When I had a look at this link, I was wondering if the 2nd SPI Header (MOSI2, MISO2, SCK2) is a completely different bus than the first one (MOSI, MISO, SCK).
In the pin-out it looks like they are 2 different buses but I don't know how I could select the 2nd one, since you just provide the function with the SS pin. (e.g. "SPI.begin(4)")
Is it the same bus, just two connection possibilities or am I misunderstanding something?
Background: I use a display shield that occupies the 1st SPI Header and I want to connect a thermocouple amplifier which uses the spi bus, too.
In the pin-out it looks like they are 2 different buses but I don't know how I could select the 2nd one, since you just provide the function with the SS pin. (e.g. "SPI.begin(4)")
The hardware has two separate SPI buses but the Arduino SPI library supports just the first one of them out of the box.
Background: I use a display shield that occupies the 1st SPI Header and I want to connect a thermocouple amplifier which uses the spi bus, too.
It's a bus so it's possible to share the bus with several devices as long as you choose a different SS pin for every device.
The hardware has two separate SPI buses but the Arduino SPI library supports just the first one of them out of the box.
I just took a look at the datasheet, and that doesn't actually appear to be the case. There is indeed a second SPI port mentioned, but the port it is on does not exist on the 144 pin package. It only exists on a 217 pin package that isn't yet commercially available.
Page 48:
11.3 Peripheral Signal Multiplexing on I/O Lines
The SAM3X/A series product features 3 PIO (SAM3A and 100-pin SAM3X) or 4 PIO (144-pin
SAM3X) or 6 PIO (217-pin SAM3X8H(1)) controllers, PIOA, PIOB, PIOC, PIOD, PIOE and PIOF,
which multiplexes the I/O lines of the peripheral set.
Note that some peripheral function, which are output only, might be duplicated within both
tables.
Note: 1. This device is not commercially available.

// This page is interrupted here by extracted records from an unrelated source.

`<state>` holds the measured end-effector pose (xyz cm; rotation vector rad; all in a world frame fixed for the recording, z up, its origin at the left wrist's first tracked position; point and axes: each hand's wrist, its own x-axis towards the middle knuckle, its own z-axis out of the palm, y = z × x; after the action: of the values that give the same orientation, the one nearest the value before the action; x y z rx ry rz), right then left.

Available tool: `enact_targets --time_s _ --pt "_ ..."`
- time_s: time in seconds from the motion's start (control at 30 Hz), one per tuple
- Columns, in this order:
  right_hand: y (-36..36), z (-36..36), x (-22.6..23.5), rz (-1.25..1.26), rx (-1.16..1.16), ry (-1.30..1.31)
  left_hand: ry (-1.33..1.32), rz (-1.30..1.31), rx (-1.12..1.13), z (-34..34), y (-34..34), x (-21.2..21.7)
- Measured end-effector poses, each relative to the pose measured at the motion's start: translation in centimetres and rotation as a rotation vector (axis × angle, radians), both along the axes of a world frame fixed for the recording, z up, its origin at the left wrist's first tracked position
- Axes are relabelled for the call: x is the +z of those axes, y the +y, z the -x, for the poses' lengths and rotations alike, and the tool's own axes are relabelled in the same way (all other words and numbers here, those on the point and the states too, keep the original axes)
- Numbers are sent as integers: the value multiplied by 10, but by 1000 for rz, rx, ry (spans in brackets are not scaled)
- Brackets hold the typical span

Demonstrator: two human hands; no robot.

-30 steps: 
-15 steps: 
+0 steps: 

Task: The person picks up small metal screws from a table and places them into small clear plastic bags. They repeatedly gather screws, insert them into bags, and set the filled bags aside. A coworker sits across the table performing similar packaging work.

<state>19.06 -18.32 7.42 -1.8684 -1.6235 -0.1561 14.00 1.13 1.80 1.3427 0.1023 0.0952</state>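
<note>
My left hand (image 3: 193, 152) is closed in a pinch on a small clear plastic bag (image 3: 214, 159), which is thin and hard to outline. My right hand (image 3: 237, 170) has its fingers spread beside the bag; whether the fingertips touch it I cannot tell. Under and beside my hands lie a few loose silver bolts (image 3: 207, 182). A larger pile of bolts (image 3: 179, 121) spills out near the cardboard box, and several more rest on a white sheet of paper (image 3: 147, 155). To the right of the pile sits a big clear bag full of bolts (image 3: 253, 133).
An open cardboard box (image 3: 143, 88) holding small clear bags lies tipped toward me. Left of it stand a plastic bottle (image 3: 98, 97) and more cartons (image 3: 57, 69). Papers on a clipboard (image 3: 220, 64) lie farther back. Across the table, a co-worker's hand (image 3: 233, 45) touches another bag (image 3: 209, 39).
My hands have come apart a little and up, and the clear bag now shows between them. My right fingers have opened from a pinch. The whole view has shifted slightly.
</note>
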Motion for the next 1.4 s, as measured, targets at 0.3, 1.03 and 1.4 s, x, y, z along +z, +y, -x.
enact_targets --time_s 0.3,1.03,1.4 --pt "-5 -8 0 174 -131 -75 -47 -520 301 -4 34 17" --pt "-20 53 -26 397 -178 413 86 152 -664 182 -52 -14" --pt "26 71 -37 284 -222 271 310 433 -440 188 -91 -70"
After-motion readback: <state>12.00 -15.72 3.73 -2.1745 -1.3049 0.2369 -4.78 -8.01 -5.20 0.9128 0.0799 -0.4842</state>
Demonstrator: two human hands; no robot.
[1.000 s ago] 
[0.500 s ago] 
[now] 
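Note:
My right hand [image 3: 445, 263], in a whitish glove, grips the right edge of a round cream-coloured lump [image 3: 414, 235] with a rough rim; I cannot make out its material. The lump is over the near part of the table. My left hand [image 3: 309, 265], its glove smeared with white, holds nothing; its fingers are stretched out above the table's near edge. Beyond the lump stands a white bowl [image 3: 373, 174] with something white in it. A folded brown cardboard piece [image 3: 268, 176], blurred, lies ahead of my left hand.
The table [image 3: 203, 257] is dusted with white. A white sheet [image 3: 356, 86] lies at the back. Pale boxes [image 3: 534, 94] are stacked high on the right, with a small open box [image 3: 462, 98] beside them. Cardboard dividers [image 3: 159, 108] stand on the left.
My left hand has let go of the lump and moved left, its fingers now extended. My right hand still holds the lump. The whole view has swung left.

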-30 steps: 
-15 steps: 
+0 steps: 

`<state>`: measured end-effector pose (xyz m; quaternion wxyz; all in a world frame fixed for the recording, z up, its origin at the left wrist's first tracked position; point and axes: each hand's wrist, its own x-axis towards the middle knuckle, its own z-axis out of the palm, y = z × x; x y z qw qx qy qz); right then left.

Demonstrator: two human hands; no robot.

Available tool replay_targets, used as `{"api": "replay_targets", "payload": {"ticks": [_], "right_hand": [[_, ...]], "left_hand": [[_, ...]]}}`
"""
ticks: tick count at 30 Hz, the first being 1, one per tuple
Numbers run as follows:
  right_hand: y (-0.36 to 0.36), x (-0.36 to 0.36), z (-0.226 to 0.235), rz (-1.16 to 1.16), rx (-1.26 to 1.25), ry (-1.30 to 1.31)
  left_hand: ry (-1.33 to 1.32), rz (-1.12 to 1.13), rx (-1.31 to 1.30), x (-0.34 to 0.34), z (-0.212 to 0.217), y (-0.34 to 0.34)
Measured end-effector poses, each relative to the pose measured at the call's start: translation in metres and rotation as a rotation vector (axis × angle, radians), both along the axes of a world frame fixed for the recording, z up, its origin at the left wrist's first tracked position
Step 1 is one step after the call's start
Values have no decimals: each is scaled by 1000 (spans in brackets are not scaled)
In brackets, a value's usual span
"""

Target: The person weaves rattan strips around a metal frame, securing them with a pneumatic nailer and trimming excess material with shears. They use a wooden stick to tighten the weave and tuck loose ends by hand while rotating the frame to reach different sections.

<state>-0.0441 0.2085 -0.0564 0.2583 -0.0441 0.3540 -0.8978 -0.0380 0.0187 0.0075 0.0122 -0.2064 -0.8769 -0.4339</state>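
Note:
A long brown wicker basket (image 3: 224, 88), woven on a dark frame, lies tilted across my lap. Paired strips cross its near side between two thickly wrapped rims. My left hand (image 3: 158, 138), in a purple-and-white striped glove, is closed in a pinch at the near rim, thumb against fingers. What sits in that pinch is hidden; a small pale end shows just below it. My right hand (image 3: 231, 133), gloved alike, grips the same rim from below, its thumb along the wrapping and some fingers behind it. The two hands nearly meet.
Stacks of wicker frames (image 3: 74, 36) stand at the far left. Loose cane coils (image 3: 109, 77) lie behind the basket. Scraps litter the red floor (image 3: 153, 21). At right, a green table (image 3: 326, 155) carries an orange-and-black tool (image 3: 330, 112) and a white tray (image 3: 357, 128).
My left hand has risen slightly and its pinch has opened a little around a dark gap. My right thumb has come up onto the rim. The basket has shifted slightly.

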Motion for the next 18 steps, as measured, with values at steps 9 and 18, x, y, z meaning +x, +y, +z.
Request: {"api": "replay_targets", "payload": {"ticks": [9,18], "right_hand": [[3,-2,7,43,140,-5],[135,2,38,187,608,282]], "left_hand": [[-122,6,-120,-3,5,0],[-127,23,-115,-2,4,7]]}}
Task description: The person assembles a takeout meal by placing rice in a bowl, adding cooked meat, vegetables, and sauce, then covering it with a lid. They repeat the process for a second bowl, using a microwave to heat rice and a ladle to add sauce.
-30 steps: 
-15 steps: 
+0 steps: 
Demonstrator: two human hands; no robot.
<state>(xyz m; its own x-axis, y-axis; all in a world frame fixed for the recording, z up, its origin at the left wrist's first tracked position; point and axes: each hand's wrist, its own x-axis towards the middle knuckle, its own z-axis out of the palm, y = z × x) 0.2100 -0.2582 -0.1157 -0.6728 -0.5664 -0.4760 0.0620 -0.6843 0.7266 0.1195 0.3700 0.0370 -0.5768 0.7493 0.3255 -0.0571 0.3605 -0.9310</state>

Mounted only on the SAM3X-EK evaluation kit.
Indicating those ports are only on the 217 pin package.
So I guess if you can't use multiple devices on a single SPI bus for whatever reason, you've either got to put one of the USARTs into SPI mode or bit bang it.
Oh, and that ICSP header that looks like a second SPI port is actually for programming the Atmega16U2 on the board which assists with programming the SAM3X chip through the second USB port.
Note there's possibly several more SPI interfaces if you use SPI mode of USART0 and USART1. Check table 36-1, 36-2 and 36-3 in the SAM3X datasheet. I'm not sure if there's a library or what examples may exist on this feature.